**WORK REQUEST**
Return the lines below in which the string "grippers" occurs.

**DATA**
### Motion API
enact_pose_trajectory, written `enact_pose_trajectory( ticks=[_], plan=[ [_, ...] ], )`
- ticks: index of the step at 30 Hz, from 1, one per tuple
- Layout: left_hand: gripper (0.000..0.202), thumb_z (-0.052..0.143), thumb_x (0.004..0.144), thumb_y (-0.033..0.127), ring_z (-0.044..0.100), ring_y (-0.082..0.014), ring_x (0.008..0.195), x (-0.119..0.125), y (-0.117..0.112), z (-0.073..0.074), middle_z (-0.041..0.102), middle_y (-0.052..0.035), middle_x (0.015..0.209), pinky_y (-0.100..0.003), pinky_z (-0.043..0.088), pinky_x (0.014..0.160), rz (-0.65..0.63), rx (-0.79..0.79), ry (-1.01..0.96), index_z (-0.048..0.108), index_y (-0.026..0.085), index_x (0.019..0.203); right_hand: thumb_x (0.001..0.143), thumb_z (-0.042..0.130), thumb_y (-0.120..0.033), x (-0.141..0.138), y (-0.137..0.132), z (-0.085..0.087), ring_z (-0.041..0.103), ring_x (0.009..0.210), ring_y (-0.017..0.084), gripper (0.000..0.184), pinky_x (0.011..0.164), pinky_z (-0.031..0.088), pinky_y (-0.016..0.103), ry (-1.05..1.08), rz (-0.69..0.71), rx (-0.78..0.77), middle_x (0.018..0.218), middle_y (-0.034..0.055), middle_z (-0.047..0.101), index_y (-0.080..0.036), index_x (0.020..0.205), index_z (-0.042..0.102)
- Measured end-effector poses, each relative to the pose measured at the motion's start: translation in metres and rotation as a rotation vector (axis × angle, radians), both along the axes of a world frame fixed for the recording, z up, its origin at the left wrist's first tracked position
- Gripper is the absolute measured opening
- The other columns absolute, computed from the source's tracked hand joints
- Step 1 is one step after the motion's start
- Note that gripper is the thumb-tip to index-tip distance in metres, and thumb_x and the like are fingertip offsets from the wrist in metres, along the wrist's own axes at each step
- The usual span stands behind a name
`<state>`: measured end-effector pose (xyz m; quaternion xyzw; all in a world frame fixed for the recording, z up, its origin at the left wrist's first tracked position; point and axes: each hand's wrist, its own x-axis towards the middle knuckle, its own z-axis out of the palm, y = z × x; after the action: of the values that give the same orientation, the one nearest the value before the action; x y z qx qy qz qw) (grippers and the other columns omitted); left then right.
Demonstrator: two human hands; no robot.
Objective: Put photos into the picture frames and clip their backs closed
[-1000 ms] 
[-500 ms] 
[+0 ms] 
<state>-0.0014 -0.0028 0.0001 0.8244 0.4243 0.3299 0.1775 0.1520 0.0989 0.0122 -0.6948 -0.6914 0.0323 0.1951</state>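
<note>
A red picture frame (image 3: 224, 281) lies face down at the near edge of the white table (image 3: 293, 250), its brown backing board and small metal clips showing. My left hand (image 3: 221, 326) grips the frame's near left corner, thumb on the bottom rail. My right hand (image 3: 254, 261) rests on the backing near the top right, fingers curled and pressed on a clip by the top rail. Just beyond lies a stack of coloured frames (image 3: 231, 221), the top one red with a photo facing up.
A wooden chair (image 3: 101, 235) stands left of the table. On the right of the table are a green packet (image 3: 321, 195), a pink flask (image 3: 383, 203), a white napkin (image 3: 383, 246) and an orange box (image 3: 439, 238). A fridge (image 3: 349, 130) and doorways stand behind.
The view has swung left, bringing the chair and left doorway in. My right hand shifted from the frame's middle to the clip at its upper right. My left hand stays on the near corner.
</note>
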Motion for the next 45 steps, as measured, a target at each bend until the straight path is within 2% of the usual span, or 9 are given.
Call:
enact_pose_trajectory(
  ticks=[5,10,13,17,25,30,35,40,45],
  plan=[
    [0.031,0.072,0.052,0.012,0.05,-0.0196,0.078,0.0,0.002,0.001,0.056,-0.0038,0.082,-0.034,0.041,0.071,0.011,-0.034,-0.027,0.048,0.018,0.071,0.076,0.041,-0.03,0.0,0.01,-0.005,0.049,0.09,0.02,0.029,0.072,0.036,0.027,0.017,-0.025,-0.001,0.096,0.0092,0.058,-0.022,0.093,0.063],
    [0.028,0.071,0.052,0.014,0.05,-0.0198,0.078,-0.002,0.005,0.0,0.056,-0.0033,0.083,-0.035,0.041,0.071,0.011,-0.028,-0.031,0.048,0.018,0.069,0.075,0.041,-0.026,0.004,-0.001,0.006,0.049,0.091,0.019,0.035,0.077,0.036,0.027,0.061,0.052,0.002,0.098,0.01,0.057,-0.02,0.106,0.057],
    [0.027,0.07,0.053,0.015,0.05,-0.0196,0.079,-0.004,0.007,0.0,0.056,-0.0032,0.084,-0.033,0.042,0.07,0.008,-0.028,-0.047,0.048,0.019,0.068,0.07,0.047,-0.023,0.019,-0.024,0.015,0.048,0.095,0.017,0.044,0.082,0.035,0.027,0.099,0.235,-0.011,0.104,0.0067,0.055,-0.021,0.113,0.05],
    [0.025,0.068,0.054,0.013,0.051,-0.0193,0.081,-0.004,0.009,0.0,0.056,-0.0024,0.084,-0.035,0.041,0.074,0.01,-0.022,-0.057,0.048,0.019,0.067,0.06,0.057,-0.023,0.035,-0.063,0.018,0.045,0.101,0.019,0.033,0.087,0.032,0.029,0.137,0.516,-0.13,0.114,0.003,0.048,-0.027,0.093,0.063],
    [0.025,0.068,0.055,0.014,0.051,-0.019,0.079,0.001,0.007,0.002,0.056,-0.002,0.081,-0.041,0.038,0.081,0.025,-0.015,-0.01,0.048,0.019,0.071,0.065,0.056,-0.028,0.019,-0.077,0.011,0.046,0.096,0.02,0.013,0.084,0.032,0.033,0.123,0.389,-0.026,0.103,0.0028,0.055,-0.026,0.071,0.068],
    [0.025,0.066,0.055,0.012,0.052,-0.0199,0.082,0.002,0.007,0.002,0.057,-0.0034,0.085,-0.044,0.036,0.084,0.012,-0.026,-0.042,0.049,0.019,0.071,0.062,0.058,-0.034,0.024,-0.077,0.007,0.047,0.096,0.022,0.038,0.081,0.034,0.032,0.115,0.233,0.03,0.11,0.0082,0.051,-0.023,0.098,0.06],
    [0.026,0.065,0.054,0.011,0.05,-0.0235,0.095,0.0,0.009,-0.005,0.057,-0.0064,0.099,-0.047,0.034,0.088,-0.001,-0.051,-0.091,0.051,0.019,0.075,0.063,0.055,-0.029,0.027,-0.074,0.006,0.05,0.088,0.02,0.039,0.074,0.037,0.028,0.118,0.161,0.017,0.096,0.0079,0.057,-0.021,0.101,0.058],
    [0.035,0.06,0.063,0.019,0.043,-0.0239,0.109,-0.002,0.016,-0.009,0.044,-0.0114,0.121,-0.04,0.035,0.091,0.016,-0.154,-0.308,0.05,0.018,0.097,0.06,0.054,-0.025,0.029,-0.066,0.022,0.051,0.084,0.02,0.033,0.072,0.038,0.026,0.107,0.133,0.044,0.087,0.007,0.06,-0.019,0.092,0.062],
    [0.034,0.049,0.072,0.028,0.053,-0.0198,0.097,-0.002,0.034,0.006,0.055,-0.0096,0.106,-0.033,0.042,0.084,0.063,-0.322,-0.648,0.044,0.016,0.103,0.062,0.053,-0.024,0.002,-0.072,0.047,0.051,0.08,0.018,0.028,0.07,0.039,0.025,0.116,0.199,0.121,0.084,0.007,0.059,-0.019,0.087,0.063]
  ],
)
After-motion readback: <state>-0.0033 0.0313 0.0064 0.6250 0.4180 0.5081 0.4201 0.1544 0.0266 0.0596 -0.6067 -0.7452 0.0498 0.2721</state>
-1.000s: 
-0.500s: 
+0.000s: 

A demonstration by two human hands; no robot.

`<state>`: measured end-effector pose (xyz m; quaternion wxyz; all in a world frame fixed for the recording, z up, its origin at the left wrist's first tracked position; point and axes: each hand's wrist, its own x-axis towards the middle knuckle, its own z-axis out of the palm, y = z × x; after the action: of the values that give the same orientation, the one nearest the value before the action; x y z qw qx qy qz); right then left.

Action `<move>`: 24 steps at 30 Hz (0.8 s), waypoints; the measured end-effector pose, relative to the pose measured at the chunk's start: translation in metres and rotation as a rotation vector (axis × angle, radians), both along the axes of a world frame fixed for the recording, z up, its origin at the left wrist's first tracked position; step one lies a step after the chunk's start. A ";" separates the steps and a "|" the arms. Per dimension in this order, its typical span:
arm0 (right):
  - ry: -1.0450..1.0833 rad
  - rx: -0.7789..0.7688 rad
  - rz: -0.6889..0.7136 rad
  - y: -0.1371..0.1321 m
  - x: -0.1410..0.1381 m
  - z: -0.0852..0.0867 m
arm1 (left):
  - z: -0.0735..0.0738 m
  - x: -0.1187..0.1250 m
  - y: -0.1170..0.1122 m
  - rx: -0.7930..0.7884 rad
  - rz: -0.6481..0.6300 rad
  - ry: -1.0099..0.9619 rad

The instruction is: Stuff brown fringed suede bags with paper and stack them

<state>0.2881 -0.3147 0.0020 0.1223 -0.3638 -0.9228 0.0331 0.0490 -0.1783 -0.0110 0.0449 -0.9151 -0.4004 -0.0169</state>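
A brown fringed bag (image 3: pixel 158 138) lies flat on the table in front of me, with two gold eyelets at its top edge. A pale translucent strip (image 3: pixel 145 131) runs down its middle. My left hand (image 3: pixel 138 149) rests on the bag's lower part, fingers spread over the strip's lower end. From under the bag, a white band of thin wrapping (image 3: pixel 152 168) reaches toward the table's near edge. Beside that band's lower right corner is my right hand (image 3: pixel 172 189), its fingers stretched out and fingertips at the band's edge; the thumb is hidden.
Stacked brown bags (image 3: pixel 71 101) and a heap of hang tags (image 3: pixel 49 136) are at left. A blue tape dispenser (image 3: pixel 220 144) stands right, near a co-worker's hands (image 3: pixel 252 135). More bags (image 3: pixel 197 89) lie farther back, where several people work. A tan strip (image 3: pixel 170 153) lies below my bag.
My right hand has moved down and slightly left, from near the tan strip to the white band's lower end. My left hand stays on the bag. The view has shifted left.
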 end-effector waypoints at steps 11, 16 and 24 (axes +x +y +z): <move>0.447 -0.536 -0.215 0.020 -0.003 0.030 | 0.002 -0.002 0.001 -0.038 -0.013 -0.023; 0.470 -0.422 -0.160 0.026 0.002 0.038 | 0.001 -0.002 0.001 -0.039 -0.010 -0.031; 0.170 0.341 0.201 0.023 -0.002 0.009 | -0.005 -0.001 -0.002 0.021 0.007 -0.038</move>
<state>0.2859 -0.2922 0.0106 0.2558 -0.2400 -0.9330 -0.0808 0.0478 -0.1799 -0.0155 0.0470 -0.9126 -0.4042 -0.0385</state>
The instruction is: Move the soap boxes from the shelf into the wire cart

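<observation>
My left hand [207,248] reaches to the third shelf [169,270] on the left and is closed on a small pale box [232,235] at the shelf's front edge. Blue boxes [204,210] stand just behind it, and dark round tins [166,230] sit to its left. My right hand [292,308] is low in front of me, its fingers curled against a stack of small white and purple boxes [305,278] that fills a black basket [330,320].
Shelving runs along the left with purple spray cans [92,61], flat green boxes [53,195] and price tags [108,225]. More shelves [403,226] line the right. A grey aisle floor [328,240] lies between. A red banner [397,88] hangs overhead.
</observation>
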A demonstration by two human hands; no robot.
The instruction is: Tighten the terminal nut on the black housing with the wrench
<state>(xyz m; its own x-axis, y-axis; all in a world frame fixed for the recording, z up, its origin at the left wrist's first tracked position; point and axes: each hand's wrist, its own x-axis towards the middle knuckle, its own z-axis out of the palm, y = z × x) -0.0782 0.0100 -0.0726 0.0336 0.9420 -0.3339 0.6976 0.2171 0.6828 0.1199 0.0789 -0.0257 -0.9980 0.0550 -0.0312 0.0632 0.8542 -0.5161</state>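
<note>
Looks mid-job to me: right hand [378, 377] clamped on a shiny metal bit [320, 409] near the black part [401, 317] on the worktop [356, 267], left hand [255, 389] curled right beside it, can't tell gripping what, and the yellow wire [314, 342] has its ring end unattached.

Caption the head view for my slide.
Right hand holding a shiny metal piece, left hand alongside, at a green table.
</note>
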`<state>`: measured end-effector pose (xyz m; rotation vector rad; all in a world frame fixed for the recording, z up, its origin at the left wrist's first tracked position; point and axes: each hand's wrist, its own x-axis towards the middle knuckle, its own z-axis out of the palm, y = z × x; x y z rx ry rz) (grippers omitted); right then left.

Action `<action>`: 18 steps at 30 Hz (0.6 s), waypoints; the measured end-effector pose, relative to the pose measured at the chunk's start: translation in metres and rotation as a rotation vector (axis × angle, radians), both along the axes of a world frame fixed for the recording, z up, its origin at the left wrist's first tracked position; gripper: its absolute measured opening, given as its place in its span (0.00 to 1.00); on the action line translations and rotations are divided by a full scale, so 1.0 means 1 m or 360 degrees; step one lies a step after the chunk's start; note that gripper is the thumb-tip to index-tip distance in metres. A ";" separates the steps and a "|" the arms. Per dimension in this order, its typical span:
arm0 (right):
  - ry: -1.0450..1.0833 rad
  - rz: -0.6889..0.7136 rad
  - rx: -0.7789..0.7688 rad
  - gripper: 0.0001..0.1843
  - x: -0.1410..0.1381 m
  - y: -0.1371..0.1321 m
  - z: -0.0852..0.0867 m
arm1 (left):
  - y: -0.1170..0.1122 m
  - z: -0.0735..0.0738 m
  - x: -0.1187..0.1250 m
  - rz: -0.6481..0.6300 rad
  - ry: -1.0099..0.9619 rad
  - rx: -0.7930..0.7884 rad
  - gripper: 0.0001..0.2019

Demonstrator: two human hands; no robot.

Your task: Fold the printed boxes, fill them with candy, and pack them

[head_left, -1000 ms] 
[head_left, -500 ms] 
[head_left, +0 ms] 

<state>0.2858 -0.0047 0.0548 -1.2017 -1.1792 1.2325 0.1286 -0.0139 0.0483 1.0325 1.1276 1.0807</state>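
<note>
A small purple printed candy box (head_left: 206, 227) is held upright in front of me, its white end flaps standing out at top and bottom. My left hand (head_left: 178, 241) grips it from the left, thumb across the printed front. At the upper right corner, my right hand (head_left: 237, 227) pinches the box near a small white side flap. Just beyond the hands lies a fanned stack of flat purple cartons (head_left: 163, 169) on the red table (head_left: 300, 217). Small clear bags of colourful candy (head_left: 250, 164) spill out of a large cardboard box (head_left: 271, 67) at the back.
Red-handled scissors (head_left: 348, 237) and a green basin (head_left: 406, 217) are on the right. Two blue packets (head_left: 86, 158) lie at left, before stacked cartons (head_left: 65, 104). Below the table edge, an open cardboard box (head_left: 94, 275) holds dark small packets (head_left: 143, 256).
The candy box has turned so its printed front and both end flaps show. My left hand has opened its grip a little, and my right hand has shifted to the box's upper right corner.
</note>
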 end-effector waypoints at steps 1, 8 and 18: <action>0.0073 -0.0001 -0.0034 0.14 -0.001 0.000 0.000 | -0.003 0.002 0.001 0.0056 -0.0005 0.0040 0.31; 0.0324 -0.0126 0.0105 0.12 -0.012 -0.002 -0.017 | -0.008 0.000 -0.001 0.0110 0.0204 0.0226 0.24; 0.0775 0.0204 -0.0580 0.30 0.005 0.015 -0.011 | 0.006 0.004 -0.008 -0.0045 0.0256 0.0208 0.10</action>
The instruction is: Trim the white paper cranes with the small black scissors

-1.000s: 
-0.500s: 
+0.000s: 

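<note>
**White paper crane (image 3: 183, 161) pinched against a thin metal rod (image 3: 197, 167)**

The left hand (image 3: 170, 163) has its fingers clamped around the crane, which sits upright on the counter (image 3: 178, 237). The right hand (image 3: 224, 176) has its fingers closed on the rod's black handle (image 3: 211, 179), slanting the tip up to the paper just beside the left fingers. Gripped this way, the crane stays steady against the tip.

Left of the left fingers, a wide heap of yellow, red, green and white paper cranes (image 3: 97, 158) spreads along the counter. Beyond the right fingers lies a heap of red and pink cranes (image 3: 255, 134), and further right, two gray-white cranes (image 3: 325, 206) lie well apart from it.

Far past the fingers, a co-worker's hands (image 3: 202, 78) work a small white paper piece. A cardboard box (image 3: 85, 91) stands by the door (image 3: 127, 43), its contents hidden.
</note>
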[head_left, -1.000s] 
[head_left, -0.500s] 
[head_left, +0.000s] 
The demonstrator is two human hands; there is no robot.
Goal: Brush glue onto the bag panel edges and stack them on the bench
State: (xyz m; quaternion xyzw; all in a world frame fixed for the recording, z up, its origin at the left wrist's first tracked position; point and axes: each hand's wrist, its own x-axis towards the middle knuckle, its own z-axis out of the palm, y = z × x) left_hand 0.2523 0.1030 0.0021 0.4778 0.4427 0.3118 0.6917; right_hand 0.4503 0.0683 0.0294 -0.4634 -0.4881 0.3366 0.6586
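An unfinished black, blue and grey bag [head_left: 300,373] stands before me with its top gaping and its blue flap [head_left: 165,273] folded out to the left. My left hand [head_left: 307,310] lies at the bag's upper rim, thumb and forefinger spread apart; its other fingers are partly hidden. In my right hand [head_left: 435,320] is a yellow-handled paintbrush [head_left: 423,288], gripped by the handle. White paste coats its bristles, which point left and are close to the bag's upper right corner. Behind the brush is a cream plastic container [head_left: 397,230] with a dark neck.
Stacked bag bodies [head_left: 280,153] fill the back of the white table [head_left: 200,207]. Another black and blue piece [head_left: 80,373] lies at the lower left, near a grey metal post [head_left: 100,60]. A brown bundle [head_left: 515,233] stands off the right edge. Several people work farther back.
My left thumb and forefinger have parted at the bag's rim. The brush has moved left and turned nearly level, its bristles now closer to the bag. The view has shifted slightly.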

**EXERCISE OUTPUT**
`<state>`: measured end-effector pose (xyz m; quaternion xyzw; all in a world frame fixed for the recording, z up, its origin at the left wrist's first tracked position; point and axes: each hand's wrist, its own x-axis towards the middle knuckle, its own z-axis out of the palm, y = z × x; after the action: of the values that give the same orientation, the one nearest the value before the action; x y z qx qy qz qw) (grippers and the other columns omitted); left then right.
`<state>`: measured end-effector pose (xyz m; rotation vector rad; all in a world frame fixed for the recording, z up, its origin at the left wrist's first tracked position; point and axes: each hand's wrist, its own x-axis towards the middle knuckle, its own z-axis out of the palm, y = z × x; x y z rx ry rz) (grippers omitted); right then left.

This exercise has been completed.